KILLER ON THE RAMPAGE

Release

1982

ジャンル

POP REGGAE, DANCE

 

 

ELECTRIC AVENUE

I DON’T WANNA DANCE

IT’S ALL IN YOU

WAR PARTY

FUNKY ROCK’N’ROLL

 

TOO YOUNG TO FALL

LATIN LOVE AFFAIR

ANOTHER REVOLUTIONARY

DROP BABY DROP

KILLER ON THE RAMPAGE

 

Produced by EDDY GRANT

 

 

CD入手方法

国内

廃盤

輸入盤

入手可

 

彼が83年1月に初来日した際に、渋谷公会堂へと足を運んだが、それまでのレゲエの概念を変えるようなパワフルなステージに圧倒されたのを今でも忘れられない。荒削りだが説得力あるボーカル、ボブ・マーリィに負けるとも劣らないギターテクニックに脱帽したものだ。

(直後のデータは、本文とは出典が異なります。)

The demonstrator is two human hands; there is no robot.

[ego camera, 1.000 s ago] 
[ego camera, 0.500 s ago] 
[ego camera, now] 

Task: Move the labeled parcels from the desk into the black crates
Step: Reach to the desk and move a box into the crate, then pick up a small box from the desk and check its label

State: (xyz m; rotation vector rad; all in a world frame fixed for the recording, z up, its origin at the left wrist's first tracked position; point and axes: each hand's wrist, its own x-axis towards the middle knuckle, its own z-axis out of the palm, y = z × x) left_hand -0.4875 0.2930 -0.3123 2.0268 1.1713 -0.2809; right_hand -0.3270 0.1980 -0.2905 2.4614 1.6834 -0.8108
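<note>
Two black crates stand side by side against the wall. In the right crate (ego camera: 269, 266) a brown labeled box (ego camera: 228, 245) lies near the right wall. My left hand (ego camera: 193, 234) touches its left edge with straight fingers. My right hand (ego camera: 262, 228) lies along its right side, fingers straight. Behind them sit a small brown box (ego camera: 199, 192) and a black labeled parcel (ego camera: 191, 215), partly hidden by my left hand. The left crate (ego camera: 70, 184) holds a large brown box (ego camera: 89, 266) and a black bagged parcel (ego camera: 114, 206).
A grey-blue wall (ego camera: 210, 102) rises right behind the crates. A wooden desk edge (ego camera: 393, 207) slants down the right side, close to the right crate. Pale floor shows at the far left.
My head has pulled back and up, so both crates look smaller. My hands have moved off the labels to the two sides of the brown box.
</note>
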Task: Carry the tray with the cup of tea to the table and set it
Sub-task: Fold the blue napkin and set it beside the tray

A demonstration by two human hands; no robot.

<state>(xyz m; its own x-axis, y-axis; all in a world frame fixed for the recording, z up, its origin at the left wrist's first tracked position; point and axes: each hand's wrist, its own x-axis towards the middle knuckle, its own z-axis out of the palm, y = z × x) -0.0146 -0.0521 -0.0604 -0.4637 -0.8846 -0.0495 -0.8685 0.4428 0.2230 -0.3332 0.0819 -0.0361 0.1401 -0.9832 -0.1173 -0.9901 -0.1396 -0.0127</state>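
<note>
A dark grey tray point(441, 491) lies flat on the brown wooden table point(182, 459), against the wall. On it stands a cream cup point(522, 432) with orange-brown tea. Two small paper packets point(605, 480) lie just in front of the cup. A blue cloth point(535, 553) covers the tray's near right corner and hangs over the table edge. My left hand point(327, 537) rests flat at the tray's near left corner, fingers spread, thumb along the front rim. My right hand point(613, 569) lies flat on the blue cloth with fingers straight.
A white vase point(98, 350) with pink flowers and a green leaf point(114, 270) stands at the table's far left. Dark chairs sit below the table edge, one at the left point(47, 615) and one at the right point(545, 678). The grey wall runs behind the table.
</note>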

さて本作だが、付けられた邦題が「カリビアン・キラー」。エディの野性味あふれる精悍な顔つきから察したのだろうが、珍しく的を得たタイトルだと思う。
 

彼は元来レゲエ畑のアーティストだが、本作ではレゲエという枠にとらわれない、斬新なアルバム作りに挑戦している。その斬新さの代表が大ブレイクした“ELECTRIC AVENUE”だ。テクノっぽいシンセを駆使し、大胆なノイズを効果的に使ったダンスチューンであり、この曲をレゲエと称するのはかなり無理があろう。
あくまでも「レゲエ命」という人には嫌われるタイプの曲かもしれない。ただ言えるのは、ポリスやブロンディなどの他ジャンルのアーティストにはマネをされるくせに、それまでのレゲエ系アーティストは誰ひとりとして、他のジャンルを取り入れようという冒険をしていなかったという点だ。そんな保守的なジャンルの括りをブチ破ったエディに拍手を送りたいと思う。

 
他にも、ラテン的リズムを導入した“LATIN LOVE AFFAIR”や、張りのあるビートが心地良いディスコナンバーの“IT’S ALL IN YOU”、“1999”時代のプリンスっぽいテクノリズムが心地良い“FUNKY ROCK‘N’ROLL”あたりも「冒険作品」といっても過言ではないだろう。
 

残りの6曲については、レゲエリズムをベースにしてはいるが、それまでにはなかった新しさを感じることができる。その理由としては、ソングライターとしてのエディの卓越したメロディセンスがあげられよう。あらゆるジャンルから良い点を吸収した上で消化し、自らの曲に反映しているのだろう。彼のいかついルックスとは裏腹に、とにかく根アカなポップセンスを感じる次第である。

このアルバムをまだ聴いていない方へは、是非とも「レゲエ」とか「黒人」とかいう先入観を捨てた上でジックリと楽しみながら聴き込んでもらいたいと願う。